▸ Task prompt
Find each line below that includes "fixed", then copy it.
Data block: Begin
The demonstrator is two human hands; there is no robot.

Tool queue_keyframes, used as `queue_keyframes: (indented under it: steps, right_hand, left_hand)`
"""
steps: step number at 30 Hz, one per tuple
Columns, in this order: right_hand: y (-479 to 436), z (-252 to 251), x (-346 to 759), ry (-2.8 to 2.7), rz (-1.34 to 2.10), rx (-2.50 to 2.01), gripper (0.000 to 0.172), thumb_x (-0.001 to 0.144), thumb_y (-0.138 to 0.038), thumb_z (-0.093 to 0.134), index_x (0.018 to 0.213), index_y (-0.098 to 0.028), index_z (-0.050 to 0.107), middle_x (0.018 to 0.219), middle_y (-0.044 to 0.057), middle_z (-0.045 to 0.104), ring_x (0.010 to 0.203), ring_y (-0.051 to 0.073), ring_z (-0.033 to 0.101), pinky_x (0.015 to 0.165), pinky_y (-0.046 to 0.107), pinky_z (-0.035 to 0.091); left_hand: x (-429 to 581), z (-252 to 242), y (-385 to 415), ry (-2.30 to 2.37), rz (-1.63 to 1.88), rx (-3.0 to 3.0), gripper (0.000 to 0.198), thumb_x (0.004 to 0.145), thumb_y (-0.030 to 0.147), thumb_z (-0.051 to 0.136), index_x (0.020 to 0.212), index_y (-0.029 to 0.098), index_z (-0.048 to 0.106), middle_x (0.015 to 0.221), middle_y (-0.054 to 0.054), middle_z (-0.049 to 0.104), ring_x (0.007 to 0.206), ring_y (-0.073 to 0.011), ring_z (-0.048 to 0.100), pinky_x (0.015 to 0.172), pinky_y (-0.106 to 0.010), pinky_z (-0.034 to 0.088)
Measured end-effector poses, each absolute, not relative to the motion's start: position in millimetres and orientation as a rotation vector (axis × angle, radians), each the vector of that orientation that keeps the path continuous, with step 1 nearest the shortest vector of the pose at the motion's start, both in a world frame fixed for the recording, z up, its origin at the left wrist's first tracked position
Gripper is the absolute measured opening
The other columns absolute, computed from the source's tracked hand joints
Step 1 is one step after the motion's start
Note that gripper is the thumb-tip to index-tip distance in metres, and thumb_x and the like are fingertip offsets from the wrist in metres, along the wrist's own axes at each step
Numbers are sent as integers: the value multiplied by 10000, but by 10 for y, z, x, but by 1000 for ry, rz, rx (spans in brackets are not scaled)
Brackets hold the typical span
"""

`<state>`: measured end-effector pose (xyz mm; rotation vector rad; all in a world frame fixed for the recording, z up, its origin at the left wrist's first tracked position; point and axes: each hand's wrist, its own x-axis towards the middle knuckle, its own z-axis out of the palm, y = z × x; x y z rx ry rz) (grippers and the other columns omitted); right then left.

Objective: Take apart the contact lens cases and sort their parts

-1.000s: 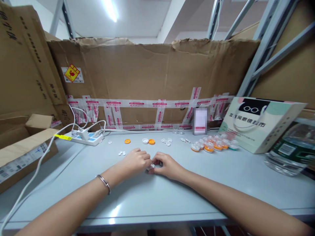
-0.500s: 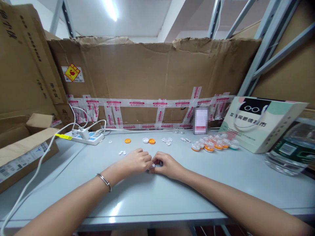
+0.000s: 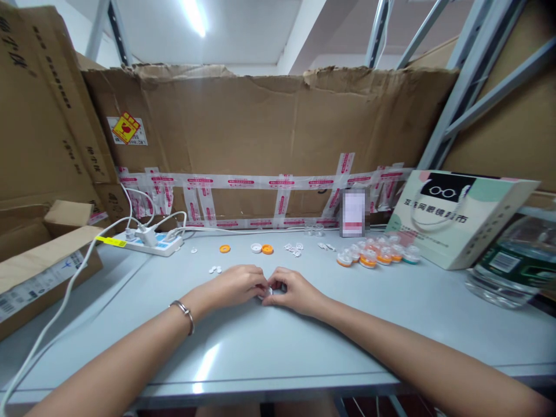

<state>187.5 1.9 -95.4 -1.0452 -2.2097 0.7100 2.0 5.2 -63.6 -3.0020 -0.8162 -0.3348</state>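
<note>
At the middle of the table, my left hand (image 3: 244,285) and my right hand (image 3: 295,291) meet over a small round white plastic part (image 3: 268,293). My right thumb and fingers are closed around its right side. The left fingertips pinch at its left and upper side, and they hide much of it. Beyond my hands lie an orange ring (image 3: 225,249), a white round cap (image 3: 256,248) and an orange round cap (image 3: 267,249). Little white discs (image 3: 215,270) rest to the left of my left hand. Small white plastic pieces (image 3: 293,249) are scattered past my right hand.
Several clear-topped round cases (image 3: 368,258) with orange or green bases cluster at right. Behind them stand a phone-like screen (image 3: 353,214), a paper bag (image 3: 443,226) and a large water bottle (image 3: 508,266). A power strip (image 3: 163,248) and an open carton (image 3: 47,260) occupy the left.
My left hand has tilted and its fingers have shifted slightly, so more of the white part shows. The right hand keeps nearly the same place and grip.
</note>
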Motion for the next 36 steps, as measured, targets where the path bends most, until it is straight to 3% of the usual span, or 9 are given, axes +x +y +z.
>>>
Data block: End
▸ Output
Measured end-effector poses, each absolute, not relative to the motion's start: position in millimetres and orientation as a rotation vector (axis × angle, radians), each the vector of that orientation that keeps the path continuous, with step 1 nearest the shortest vector of the pose at the motion's start, both in a world frame fixed for the recording, z up, its origin at the left wrist's first tracked position
`<state>`: measured end-effector pose (xyz mm; rotation vector rad; all in a world frame fixed for the recording, z up, its origin at the left wrist's first tracked position; point and axes: each hand's wrist, its own x-axis towards the middle knuckle, its own z-axis out of the palm, y = z × x; x y z rx ry rz) (grippers and the other columns omitted); right then left.

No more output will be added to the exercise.